**Task requirements:** Return the data exactly, with all pictures removed.
---------- Dataset section
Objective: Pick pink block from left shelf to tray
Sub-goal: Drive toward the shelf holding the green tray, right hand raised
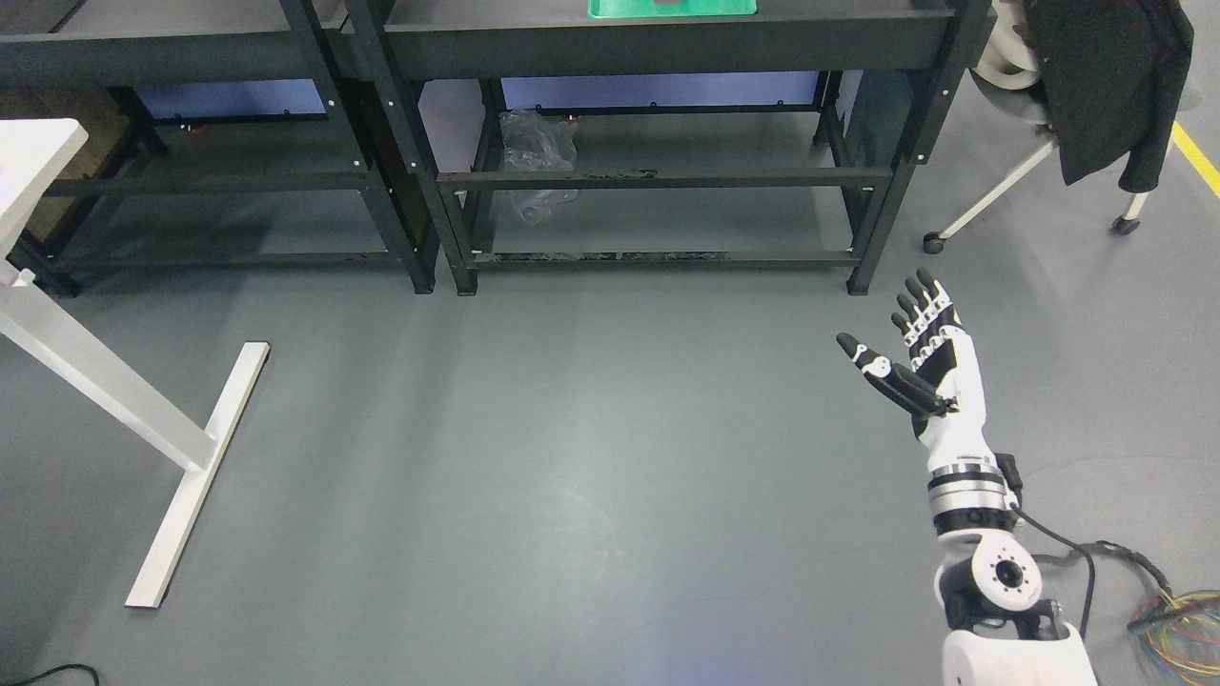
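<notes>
My right hand (891, 333) is raised over the grey floor at the right, fingers spread and thumb out, holding nothing. A green tray (620, 9) lies on the top of the right black shelf (667, 38) at the upper edge, with a dark reddish thing (670, 3) on it, cut off by the frame. The left black shelf (172, 43) stands beside it at the upper left. No pink block shows in this view. My left arm is out of view.
A white table leg and foot (191, 476) stand at the left. Crumpled clear plastic (538, 152) lies on the right shelf's lower level. A chair with a dark jacket (1106, 86) is at the upper right. Coloured cables (1182, 619) lie at the lower right.
</notes>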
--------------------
**Expected answer:**
Objective: Pick pink block from left shelf to tray
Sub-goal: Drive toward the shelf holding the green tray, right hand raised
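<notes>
My right hand (891, 333) is raised over the grey floor at the right, fingers spread and thumb out, holding nothing. A green tray (620, 9) lies on the top of the right black shelf (667, 38) at the upper edge, with a dark reddish thing (670, 3) on it, cut off by the frame. The left black shelf (172, 43) stands beside it at the upper left. No pink block shows in this view. My left arm is out of view.
A white table leg and foot (191, 476) stand at the left. Crumpled clear plastic (538, 152) lies on the right shelf's lower level. A chair with a dark jacket (1106, 86) is at the upper right. Coloured cables (1182, 619) lie at the lower right.
</notes>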

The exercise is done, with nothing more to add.